Researchers at Germany’s Ruhr University Bochum have reached a goal sought for centuries by medical science: how to make legs paralyzed by a massive spinal cord injury walk again.
The spine’s nerve fibers, once damaged or cut, are unable to regenerate themselves. As a result, communication is lost between the mind and the body below the damaged point of the spinal cord.
Scientists have had some luck restoring lost function by transplanting nose nerve cells, which can regenerate, into the spinal cords of paralyzed dogs.
But the German team bypassed the spine entirely and went directly to the brain.

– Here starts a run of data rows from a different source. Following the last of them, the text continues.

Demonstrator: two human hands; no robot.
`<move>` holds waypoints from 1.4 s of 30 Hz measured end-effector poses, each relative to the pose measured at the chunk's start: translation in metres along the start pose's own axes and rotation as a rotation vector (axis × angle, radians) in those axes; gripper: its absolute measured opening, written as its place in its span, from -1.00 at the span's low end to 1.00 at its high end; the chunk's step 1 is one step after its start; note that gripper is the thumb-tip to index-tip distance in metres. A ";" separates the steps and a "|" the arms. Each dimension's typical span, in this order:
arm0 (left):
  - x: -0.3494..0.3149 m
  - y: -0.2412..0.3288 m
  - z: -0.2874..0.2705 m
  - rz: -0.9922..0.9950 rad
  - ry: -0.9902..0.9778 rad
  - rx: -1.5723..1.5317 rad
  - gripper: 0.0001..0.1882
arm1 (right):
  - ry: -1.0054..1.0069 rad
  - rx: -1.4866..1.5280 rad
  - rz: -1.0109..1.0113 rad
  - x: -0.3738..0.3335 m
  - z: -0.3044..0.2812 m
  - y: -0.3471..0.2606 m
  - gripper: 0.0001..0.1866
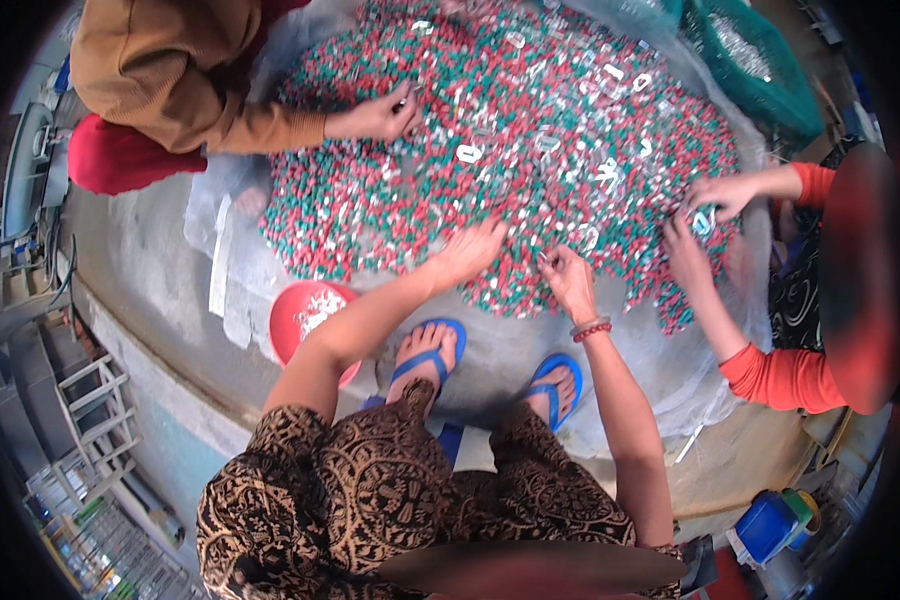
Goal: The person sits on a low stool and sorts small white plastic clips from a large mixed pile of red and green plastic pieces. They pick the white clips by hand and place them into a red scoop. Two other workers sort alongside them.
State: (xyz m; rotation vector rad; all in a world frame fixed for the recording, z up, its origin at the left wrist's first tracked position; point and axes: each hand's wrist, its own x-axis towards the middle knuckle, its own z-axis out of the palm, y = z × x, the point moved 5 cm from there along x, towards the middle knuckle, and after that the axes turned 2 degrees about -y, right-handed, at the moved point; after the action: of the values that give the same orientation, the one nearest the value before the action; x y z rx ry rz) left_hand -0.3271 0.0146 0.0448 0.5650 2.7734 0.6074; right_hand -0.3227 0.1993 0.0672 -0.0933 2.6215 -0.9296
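A wide heap of small red, green and white pieces (370,215) lies spread on a clear plastic sheet before me. My left hand (473,250) reaches onto its near edge, fingers stretched out over the pieces; their tips are slightly blurred. Just to the right, my right hand (570,284), with a red bead bracelet at the wrist, pinches a small whitish piece (543,257) between thumb and finger. Its exact kind is too small to make out. Beside my left forearm stands a red bowl (282,322) holding small white pieces (320,310).
At the far left, a co-worker's hand (395,113) in a brown sleeve works over the heap. On the right, another person's hands (705,215) hold something pale. A green mesh sack (785,105) lies at the far right. My blue sandals (454,345) are between bowl and heap.
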 end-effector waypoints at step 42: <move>0.000 -0.016 -0.064 -0.266 0.034 -0.471 -0.64 | -0.132 0.045 -0.051 0.012 -0.022 0.008 -0.68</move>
State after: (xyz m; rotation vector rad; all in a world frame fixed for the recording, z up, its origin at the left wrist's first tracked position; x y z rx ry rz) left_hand -0.3527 -0.0212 0.0944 0.0836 2.5361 1.1589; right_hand -0.3416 0.2166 0.0746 -0.2044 2.4865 -0.9647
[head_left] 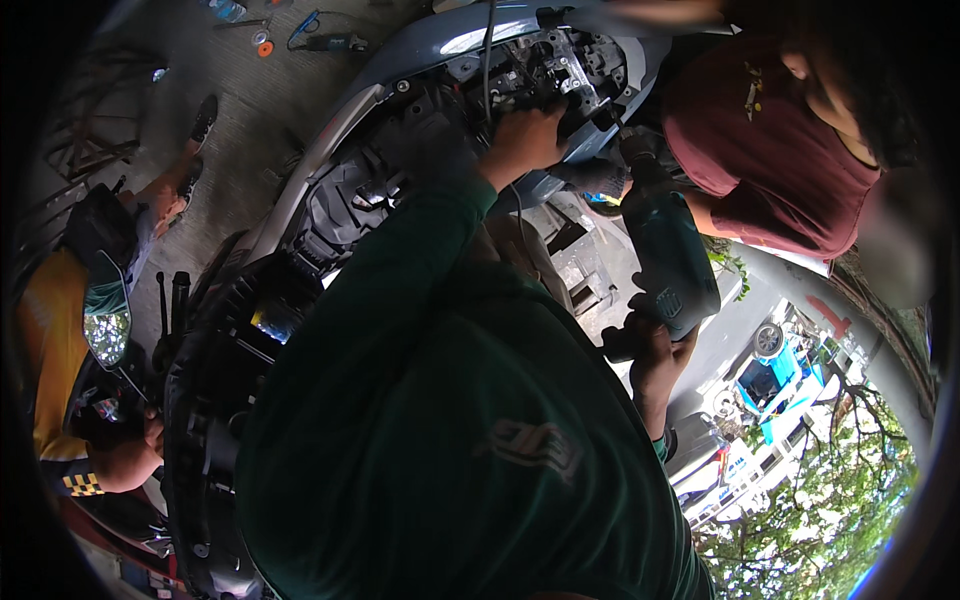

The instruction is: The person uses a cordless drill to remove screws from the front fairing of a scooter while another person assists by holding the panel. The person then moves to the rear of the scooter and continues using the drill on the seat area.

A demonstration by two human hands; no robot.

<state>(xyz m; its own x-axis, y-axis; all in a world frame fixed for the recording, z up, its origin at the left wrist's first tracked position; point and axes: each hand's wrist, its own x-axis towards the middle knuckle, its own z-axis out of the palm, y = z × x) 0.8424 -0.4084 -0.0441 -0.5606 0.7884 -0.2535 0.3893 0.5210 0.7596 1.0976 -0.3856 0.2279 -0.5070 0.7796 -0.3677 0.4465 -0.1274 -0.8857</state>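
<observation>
Motorcycle, its inner framework exposed, is stretching from lower left to top centre. A person in a maroon shirt is leaning beside it at upper right; another person, in yellow, is occupying the left margin. A teal power tool is pointing toward the upper edge, the right hand wrapping its grip. The left hand is reaching among the exposed parts; whether its fingers are clamping anything cannot be told.
</observation>
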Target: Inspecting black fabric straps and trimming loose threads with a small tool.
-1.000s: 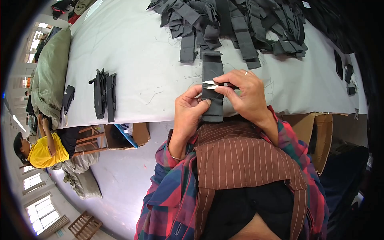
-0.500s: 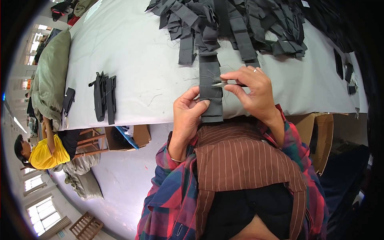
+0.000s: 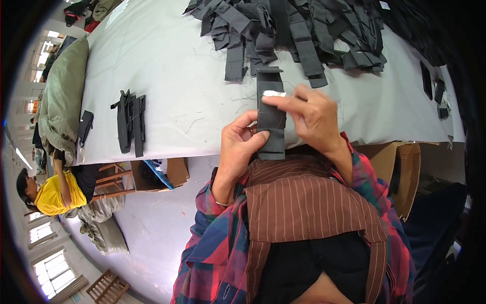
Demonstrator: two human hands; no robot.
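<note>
My left hand (image 3: 240,144) pinches a dark grey fabric strip (image 3: 271,114) near its lower end, thumb on top and fingers at its left edge. The strip lies lengthwise in front of me with its far end folded over. In my right hand (image 3: 316,114) is a pair of thread snips (image 3: 275,93); the bright metal blade lies over the strip's upper part, and the rest is hidden by the fingers. Loose threads trail beside the strip. Beyond it is a tangled heap of similar grey strips (image 3: 309,38).
A small stack of dark strips (image 3: 130,121) lies left on the white-covered table (image 3: 177,76). Farther left are a dark folded piece (image 3: 86,125) and a large green sack (image 3: 66,86). A person in yellow (image 3: 61,192) is beyond. Cardboard boxes (image 3: 402,175) stand below the table edge.
The strip has shifted slightly right and nearer to me with my left hand. My right hand has turned, its index finger now stretched along the snips, with the blade farther up the strip.
</note>
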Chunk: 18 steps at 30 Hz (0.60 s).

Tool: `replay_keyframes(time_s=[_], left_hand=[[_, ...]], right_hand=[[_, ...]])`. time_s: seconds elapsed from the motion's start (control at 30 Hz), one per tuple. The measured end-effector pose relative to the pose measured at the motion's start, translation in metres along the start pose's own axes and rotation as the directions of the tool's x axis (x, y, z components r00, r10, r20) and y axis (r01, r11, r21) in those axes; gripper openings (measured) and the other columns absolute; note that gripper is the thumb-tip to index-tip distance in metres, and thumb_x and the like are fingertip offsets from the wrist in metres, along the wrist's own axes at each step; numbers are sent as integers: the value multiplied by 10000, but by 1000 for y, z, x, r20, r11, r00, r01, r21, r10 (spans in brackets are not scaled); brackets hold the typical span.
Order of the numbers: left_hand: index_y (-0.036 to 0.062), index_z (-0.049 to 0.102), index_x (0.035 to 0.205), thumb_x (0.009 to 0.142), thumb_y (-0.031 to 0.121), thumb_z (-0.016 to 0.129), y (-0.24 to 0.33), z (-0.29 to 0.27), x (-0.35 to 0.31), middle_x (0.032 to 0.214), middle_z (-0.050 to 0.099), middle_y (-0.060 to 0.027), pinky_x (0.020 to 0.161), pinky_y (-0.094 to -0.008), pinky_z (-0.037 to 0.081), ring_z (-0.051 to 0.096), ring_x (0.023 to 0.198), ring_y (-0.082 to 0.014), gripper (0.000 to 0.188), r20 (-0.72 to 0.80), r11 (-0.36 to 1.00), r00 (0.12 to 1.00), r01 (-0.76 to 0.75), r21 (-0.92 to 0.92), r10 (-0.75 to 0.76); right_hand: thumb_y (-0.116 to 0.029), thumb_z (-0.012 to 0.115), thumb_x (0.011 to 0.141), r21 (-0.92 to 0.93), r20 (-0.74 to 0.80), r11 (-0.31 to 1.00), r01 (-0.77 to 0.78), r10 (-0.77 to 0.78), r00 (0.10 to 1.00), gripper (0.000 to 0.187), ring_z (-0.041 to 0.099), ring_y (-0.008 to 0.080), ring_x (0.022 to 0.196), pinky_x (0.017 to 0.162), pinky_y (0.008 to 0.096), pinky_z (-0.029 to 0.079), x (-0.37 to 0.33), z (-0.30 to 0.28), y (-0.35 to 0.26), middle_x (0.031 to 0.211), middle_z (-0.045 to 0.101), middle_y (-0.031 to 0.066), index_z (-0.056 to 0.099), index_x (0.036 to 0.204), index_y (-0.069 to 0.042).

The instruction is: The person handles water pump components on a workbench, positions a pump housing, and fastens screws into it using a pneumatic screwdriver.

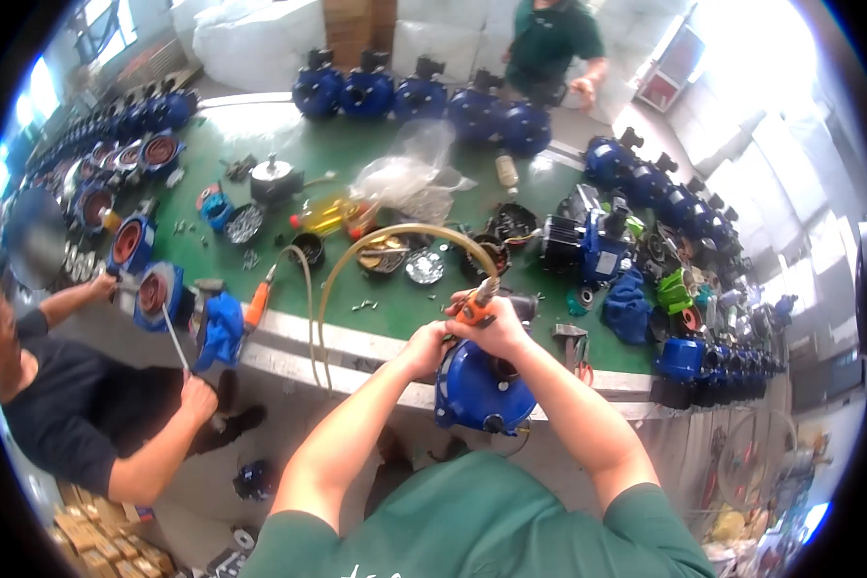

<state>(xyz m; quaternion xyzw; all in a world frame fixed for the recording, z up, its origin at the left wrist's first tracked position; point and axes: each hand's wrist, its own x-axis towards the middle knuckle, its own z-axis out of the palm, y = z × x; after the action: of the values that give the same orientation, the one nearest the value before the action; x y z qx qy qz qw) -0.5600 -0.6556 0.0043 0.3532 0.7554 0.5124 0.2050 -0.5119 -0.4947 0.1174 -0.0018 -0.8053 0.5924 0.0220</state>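
Note:
My right hand (493, 328) is wrapped round an orange air screwdriver (476, 310). A yellowish hose (395, 231) loops from the tool's top end back over the bench. Just left of it, my left hand (428, 349) is closed close to the tool. What its fingers hold is hidden. Both hands are above a round blue pump housing (482, 390) at the bench's near edge. The tool's tip and its contact with the housing cannot be made out.
Bowls of loose screws (424, 266), a clear plastic bag (405, 178) and a motor pump (588, 246) lie on the green bench (366, 328). Blue housings (420, 96) line its far edge. A co-worker (77, 385) works at left; another person (554, 48) stands across the bench.

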Motion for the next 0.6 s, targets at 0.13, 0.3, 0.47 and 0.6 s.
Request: replay_keyframes(time_s=[0.13, 0.3, 0.47, 0.6], left_hand=[[52, 663, 1175, 896, 27, 642, 0, 2, 3, 1079, 705, -173, 896, -402, 525, 678, 1040, -329, 281, 19, 999, 999, 40, 20, -40], [78, 695, 1124, 849, 57, 711, 21, -7, 9, 1017, 700, -176, 841, -404, 530, 680, 991, -351, 276, -53, 991, 999, 7, 132, 0], [55, 695, 1099, 843, 60, 742, 4, -10, 15, 982, 726, -127, 839, -369, 535, 704, 940, -254, 260, 46, 994, 996, 75, 83, -79], [52, 691, 1102, 844, 53, 728, 13, -13, 18, 1015, 729, -145, 847, -375, 534, 708, 977, -278, 261, 45, 995, 999, 20, 100, -25]], right_hand=[[-111, 834, 806, -123, 58, 989, 76, -70, 996, 399, 692, 138, 914, 871, 300, 558, -2, -5, 1, 970, 735, 86, 664, 1148, 8], [-102, 818, 811, -36, 131, 998, -50, 54, 990, 532, 664, 131, 989, 929, 303, 533, -5, -24, -1, 1054, 709, 70, 599, 1290, -26], [-104, 803, 827, 51, 181, 994, -95, 85, 980, 561, 643, 125, 969, 902, 294, 530, 1, -26, 3, 1025, 685, 46, 570, 1334, -42], [-88, 795, 834, 169, 197, 968, -184, 150, 969, 532, 634, 127, 969, 902, 289, 519, 1, -27, 7, 1034, 671, 43, 575, 1315, -23]])
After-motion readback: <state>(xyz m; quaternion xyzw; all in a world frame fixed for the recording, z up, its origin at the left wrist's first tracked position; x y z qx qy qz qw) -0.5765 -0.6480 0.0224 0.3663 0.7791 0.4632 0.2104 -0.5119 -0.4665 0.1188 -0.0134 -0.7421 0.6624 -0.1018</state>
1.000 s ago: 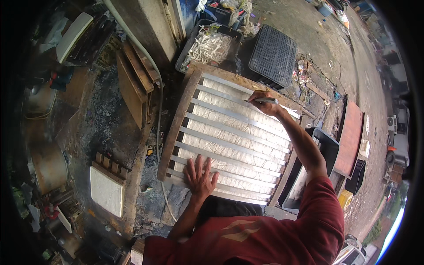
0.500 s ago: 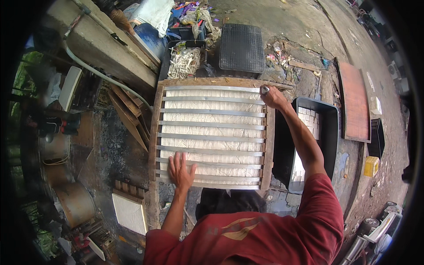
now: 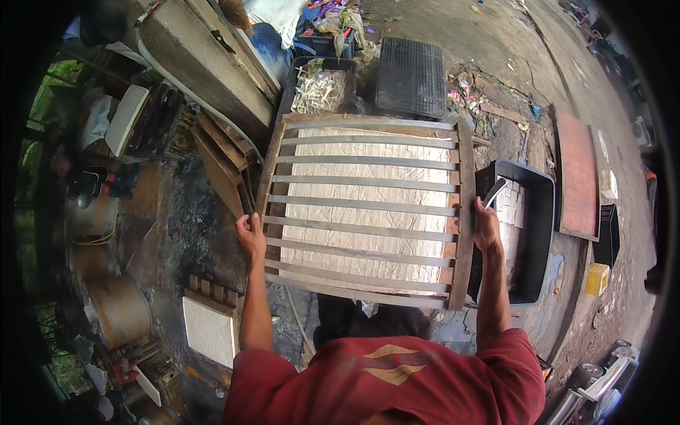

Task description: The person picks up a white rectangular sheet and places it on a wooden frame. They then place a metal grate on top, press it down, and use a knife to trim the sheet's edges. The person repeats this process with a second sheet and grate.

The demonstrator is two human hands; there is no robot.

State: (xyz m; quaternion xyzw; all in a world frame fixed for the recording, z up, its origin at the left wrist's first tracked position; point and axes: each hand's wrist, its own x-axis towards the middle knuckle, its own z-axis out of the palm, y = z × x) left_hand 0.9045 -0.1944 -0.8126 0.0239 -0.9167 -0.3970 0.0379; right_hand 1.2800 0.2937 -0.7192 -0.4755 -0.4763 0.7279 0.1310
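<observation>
In front of me is a wooden frame (image 3: 464,212) crossed by several thin metal strips (image 3: 368,183). Beneath the strips lies a wrinkled white slab (image 3: 361,248), cut lines not clearly visible. My left hand (image 3: 251,237) has its fingers curled on the frame's left rail. At the right rail, my right hand (image 3: 486,225) is closed, its fingers against the wood. A narrow grey metal tool (image 3: 496,190) sticks up out of that hand; its exact kind is unclear.
Right of the frame stands a black tub (image 3: 542,241) with white blocks (image 3: 511,212). Beyond are a black crate (image 3: 411,74) and a bin of white scraps (image 3: 319,88). Wooden boards (image 3: 219,159) lean at left, above a white slab on a slatted board (image 3: 209,329). A reddish board (image 3: 577,173) lies far right.
My left hand went from lying flat over the strips to the left rail. My right hand came down from the far right corner to the right rail. The frame looks nearer and shifted against the slab.
</observation>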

They genetically altered a naturally occurring protein that fosters communication among cells so that the protein would spark nerve cell regeneration. Then they injected the protein directly into the motor-control portion of the brains in mice whose spinal cords had been crushed, completely paralyzing their rear legs.
After two to three weeks, the mice were walking normally on all fours again.
The brain not only began producing the designer protein but also passed instructions to make it down through the body’s neural network. The instructions reached the spinal cord and its branch nerves and caused the network to repair or replace the spinal cord’s damaged nerves.
The German scientists now are testing how long after the injury the treatment will work.
While Bochum’s researchers were publishing their findings, a group at the University of California at Los Angeles was showing another way to help spinal cords knit themselves back together.
The California bioscientists injected the spinal cord injury site in mice with a microscopic scaffold made of hyaluronic acid, which occurs naturally throughout the body and retains moisture in tissues.
The researchers loaded pores in the scaffold with genes that foster the creation of “brain-derived neurotrophic factor (BDNF),” a protein that makes new nerve cells.
Eight weeks after the injection, the scientists found that the damaged spinal cords had made notable progress in repairing themselves compared to mice that had received the scaffold but no genes to make BDNF.
TRENDPOST: The new work hints at ways in which humans who’ve lost control over their legs might regain it, as well as new approaches to treating neural degenerative diseases, designing prosthetic devices, and even brain-machine interfaces.
By mid-century, paraplegia – loss of the use of legs – is likely to be a reversible condition.